START DATA SECTION

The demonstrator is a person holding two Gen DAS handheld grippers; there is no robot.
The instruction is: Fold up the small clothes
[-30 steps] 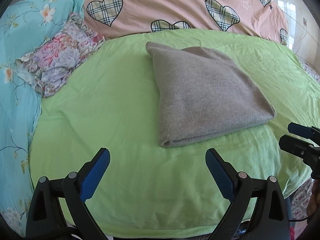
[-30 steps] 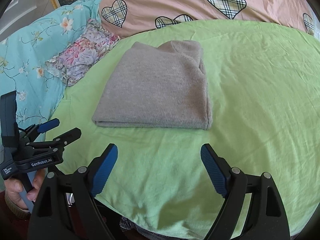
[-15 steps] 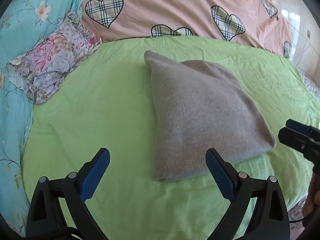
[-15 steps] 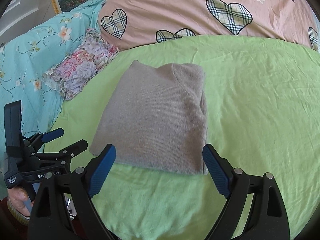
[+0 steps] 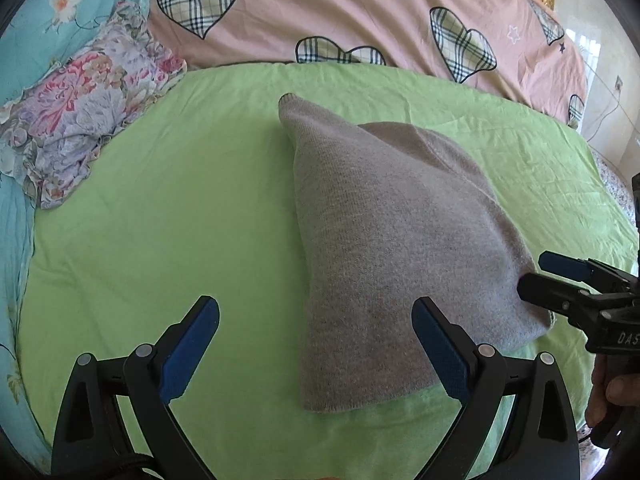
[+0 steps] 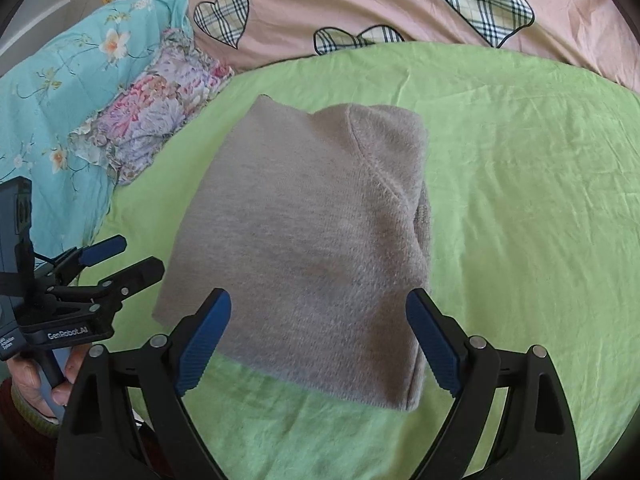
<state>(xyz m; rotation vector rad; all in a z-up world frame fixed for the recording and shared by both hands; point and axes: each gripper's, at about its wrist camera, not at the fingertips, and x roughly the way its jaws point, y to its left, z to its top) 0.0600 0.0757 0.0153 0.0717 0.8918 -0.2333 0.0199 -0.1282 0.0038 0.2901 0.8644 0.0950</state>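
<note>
Lying folded into a compact block on the green sheet [image 5: 168,208], the grey knitted garment [image 5: 384,240] takes up the middle of both views; its near edge is a thick fold with the layers stacked, and in the right wrist view a seam curves across its far right part [image 6: 372,168]; the near right corner [image 6: 408,396] shows doubled edges. The left gripper [image 5: 316,344] hangs just short of the garment's near edge with its blue-padded fingers [image 5: 192,344] spread wide and nothing between them; the right-hand pad sits over the garment's near part in the picture, though whether it touches the cloth cannot be told. The right gripper [image 6: 318,340] is likewise wide apart and empty, its two pads framing the garment's near edge. Seen from the left wrist view, the right gripper [image 5: 560,280] comes in from the right with its tips at the garment's right corner, a hand [image 5: 612,392] below it on the handle; from the right wrist view the left gripper [image 6: 116,264] sits just beside the garment's left edge. Beyond the sheet lie a floral cloth [image 6: 152,108] at the left, a turquoise flowered quilt [image 6: 72,80] behind that, and a pink cover with plaid hearts [image 5: 360,12] across the back.
</note>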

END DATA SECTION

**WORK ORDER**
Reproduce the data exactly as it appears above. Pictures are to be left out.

**TASK SOLUTION**
The demonstrator is a person holding two Gen DAS handheld grippers; there is no robot.
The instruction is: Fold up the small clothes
[-30 steps] 
[-30 steps] 
[-15 steps] 
[-15 steps] 
[+0 steps] 
[+0 steps] 
<state>(xyz m; rotation vector rad; all in a z-up world frame fixed for the recording and shared by both hands; point and axes: each gripper's, at about its wrist camera, not at the fingertips, and x roughly the way its jaws point, y to its left, z to its top) 0.0600 0.0757 0.0153 0.0717 0.8918 -0.2333 0.0199 -0.1282 0.0038 0.2901 0.8644 0.0950</state>
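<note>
Lying folded into a compact block on the green sheet [image 5: 168,208], the grey knitted garment [image 5: 384,240] takes up the middle of both views; its near edge is a thick fold with the layers stacked, and in the right wrist view a seam curves across its far right part [image 6: 372,168]; the near right corner [image 6: 408,396] shows doubled edges. The left gripper [image 5: 316,344] hangs just short of the garment's near edge with its blue-padded fingers [image 5: 192,344] spread wide and nothing between them; the right-hand pad sits over the garment's near part in the picture, though whether it touches the cloth cannot be told. The right gripper [image 6: 318,340] is likewise wide apart and empty, its two pads framing the garment's near edge. Seen from the left wrist view, the right gripper [image 5: 560,280] comes in from the right with its tips at the garment's right corner, a hand [image 5: 612,392] below it on the handle; from the right wrist view the left gripper [image 6: 116,264] sits just beside the garment's left edge. Beyond the sheet lie a floral cloth [image 6: 152,108] at the left, a turquoise flowered quilt [image 6: 72,80] behind that, and a pink cover with plaid hearts [image 5: 360,12] across the back.
</note>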

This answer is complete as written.